Copy out every line of the data exactly; do not include the images.

━━━━━ Source records ━━━━━

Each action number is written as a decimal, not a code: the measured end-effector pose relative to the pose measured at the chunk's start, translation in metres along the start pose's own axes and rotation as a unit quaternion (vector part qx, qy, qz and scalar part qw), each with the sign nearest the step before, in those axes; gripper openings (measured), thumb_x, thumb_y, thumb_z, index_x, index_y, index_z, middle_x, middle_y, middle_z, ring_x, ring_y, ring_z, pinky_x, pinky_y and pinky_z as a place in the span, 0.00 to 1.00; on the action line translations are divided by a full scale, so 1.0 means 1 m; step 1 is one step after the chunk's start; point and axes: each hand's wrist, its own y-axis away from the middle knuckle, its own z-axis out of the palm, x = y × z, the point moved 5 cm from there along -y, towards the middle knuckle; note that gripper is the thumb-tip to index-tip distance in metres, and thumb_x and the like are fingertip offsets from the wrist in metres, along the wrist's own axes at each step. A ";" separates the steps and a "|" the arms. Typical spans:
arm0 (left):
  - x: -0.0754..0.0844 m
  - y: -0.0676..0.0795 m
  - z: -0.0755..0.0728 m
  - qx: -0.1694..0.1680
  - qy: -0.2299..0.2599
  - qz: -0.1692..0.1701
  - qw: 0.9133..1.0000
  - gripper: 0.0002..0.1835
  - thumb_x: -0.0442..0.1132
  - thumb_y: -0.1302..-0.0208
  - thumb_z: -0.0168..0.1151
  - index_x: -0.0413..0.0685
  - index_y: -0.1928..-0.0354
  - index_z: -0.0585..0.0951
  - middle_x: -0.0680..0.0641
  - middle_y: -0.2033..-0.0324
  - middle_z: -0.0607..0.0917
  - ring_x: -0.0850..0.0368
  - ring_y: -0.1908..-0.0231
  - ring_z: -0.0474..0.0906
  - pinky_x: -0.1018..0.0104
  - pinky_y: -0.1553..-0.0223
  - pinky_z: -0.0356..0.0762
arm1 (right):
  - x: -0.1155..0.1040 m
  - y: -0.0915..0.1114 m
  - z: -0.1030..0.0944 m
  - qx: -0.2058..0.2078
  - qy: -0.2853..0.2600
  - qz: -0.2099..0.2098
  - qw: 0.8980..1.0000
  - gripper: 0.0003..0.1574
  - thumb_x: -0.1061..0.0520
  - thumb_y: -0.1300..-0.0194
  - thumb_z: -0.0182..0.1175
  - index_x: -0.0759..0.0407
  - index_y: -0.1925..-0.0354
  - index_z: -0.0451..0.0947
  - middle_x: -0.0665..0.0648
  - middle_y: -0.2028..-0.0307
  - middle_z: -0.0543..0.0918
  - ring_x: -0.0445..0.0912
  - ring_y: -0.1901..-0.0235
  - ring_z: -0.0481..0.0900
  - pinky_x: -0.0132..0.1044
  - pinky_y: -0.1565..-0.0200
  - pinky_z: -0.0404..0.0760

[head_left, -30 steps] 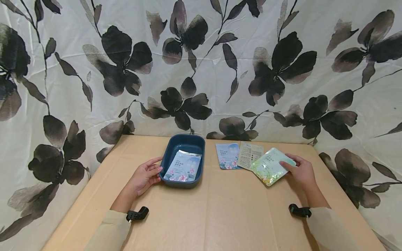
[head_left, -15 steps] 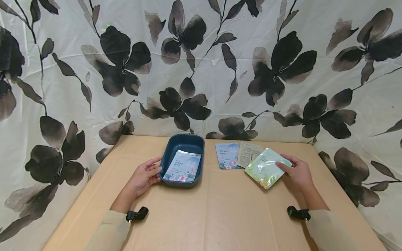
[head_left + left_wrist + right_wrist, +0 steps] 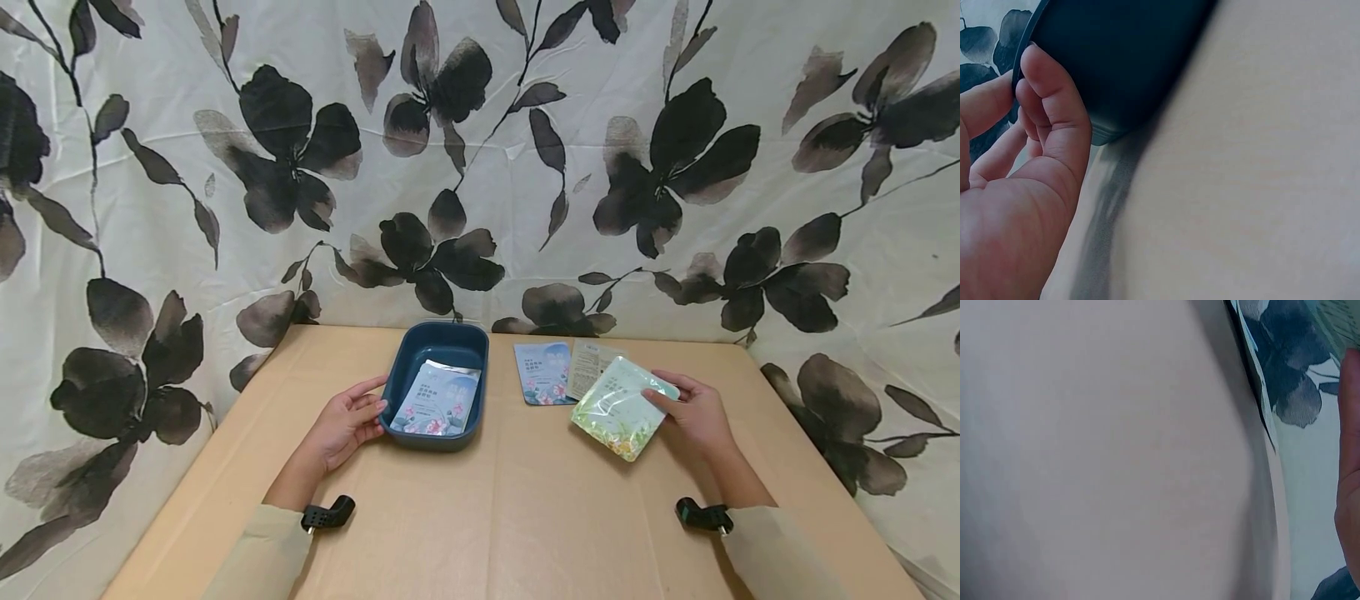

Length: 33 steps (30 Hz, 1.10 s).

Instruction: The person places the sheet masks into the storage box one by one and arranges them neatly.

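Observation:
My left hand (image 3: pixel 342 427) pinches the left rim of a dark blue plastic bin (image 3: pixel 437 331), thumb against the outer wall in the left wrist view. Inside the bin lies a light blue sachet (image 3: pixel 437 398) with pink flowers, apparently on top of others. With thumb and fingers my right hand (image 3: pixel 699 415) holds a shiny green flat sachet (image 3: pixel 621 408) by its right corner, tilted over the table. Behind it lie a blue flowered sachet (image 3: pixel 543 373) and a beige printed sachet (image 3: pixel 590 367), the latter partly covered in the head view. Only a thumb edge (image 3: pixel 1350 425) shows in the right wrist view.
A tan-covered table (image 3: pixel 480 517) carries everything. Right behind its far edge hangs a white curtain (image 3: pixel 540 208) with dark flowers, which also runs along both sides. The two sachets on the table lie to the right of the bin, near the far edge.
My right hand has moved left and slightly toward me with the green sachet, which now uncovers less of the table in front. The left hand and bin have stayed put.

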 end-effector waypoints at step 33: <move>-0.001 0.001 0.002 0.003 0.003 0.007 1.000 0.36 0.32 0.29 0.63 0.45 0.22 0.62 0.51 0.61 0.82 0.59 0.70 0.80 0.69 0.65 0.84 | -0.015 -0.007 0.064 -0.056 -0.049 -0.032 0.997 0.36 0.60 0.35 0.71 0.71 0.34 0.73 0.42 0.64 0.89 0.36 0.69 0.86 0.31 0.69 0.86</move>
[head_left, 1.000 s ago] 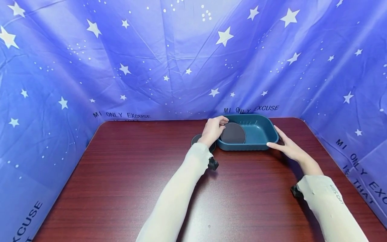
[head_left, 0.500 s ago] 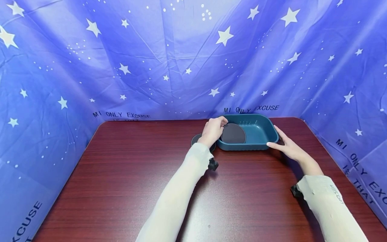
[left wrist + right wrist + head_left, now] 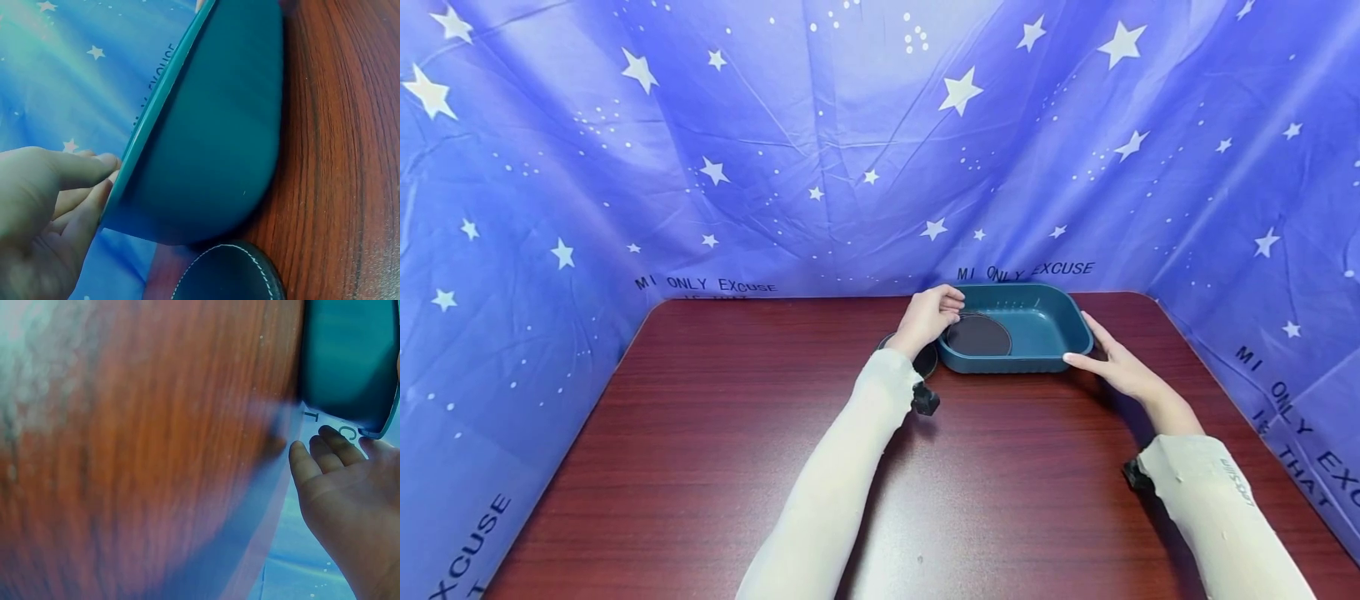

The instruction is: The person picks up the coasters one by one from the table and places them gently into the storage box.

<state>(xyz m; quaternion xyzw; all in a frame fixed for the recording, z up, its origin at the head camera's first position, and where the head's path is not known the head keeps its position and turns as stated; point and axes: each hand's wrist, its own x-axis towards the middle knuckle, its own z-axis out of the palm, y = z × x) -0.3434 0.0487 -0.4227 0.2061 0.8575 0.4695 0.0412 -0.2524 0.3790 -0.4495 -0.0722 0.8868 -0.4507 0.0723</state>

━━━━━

■ **Task response**
Each action number is written as a decimal, not a code: the measured end-effector pose relative to the pose measured at the chunk's start, translation in metres along the start pose's own axes and rotation as a unit quaternion (vector part qx, qy, qz and scalar part qw), each with the sign nearest the step before, in those axes; gripper openings (measured), thumb_x, thumb_y, thumb_z, index_x, index_y, index_z, middle_x, middle_y, middle_z, ring_x, ring_y, ring_z, pinky_x, pinky_y and pinky_z as a place in the span, 0.00 to 1.00; on the action line translations are divided by a full scale, so 1.0 means 1 m; step 1 is one step after the chunk's start; point and axes: each hand's wrist, its own y-axis away from the middle knuckle, its own z-axis out of the palm, x = y × z, the point moved 5 cm from there along -y, towards the middle knuckle; note that gripper is the thumb-tip to index-tip distance in metres, and thumb_x and the like are fingertip offsets from the wrist in metres, along the wrist's own axes at each step. A ";" separates the steps and a "|" the arms. Typical spans:
arm0 (left):
  - x: -0.0754..0.0844 m
  - y: -0.0676..0.0795 m
  - z: -0.0755..0.0728 m
  - qx: -0.1694..0.1680
  - qy: -0.2299..0.2599
  - qz: -0.1692..0.1701
  - qw: 0.9133..1.0000
  - gripper: 0.0002..0.1835
  - thumb_x: -0.0442..0.1132
  - thumb_y: -0.1302..-0.0208
  - thumb_z: -0.0168..0.1151
  - index_x: -0.0413..0.0685
  - index_y: -0.1928..-0.0354
  - index_z: -0.0585..0.0951
  - middle_x: -0.0680..0.0641
  - middle_y: -0.2033..-0.0324
  - middle_z: -0.0607..0.0917
  - ring_x: -0.0850..0.0368
  - ring_y: -0.1908..-0.0231
  - ring_z: -0.0474..0.0906
  - pinky_x: -0.1018..0.0104
  - pinky_y: -0.1553..-0.0223
  - pinky_z: -0.0356..0.0762
arm1 (right):
  - x: -0.1155..0.1040 m
  - y: -0.0915..0.1114 m
  - z: -0.1030..0.0944 m
  - qx: -0.2058..0.2078
  - qy: -0.2853..0.2600
  - qz: -0.2099..0.2098
  - qw: 0.8980..1.0000
  - gripper: 0.0003..0.1574
  - thumb_x: -0.1061..0.0520
  - thumb_y: -0.1300..-0.0194
  - thumb_z: -0.0182..0.1175
  - index_x: -0.0759..0.0407
  - index_y: -0.1925..-0.0354
  - index_z: -0.0451..0.0947
  - middle_x: -0.0665..0.0648
  - middle_y: -0.2028..-0.0307
  - middle_z: -0.0543..0.0918
  - ring_x: -0.0445..0.0912
  - ring_y: -0.1901..-0.0235
  - ring_z: -0.0481..0.0900
  - pinky_x: -0.0132..0.1044
  - pinky_y: -0.1565..-0.0200
  - pinky_z: -0.0404..0.0760

[head_left, -30 steps] 
[head_left, -15 steps] 
[head_left + left_wrist + right_wrist, +0 steps] 

Length: 33 steps (30 Hz, 1.10 s).

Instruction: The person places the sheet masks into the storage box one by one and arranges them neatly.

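Observation:
My left hand (image 3: pixel 342 427) pinches the left rim of a dark blue plastic bin (image 3: pixel 437 331), thumb against the outer wall in the left wrist view. Inside the bin lies a light blue sachet (image 3: pixel 437 398) with pink flowers, apparently on top of others. With thumb and fingers my right hand (image 3: pixel 699 415) holds a shiny green flat sachet (image 3: pixel 621 408) by its right corner, tilted over the table. Behind it lie a blue flowered sachet (image 3: pixel 543 373) and a beige printed sachet (image 3: pixel 590 367), the latter partly covered in the head view. Only a thumb edge (image 3: pixel 1350 425) shows in the right wrist view.
A tan-covered table (image 3: pixel 480 517) carries everything. Right behind its far edge hangs a white curtain (image 3: pixel 540 208) with dark flowers, which also runs along both sides. The two sachets on the table lie to the right of the bin, near the far edge.
My right hand has moved left and slightly toward me with the green sachet, which now uncovers less of the table in front. The left hand and bin have stayed put.
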
 end-effector waypoints at step 33: <move>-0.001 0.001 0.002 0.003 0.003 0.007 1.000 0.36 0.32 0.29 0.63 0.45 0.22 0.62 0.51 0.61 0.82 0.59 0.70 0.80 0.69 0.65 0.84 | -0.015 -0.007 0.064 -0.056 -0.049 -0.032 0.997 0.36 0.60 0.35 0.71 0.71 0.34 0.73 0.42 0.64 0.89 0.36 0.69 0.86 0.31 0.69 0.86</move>
[head_left, 1.000 s ago] 
[head_left, 0.500 s ago] 
[left wrist + right wrist + head_left, now] 

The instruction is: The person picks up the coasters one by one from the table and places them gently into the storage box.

<state>(xyz m; quaternion xyzw; all in a frame fixed for the recording, z up, its origin at the head camera's first position, and where the head's path is not known the head keeps its position and turns as stated; point and axes: each hand's wrist, its own x-axis towards the middle knuckle, its own z-axis out of the palm, y = z × x) -0.3434 0.0487 -0.4227 0.2061 0.8575 0.4695 0.0412 -0.2524 0.3790 -0.4495 -0.0722 0.8868 -0.4507 0.0723</state>

Nothing else is part of this answer.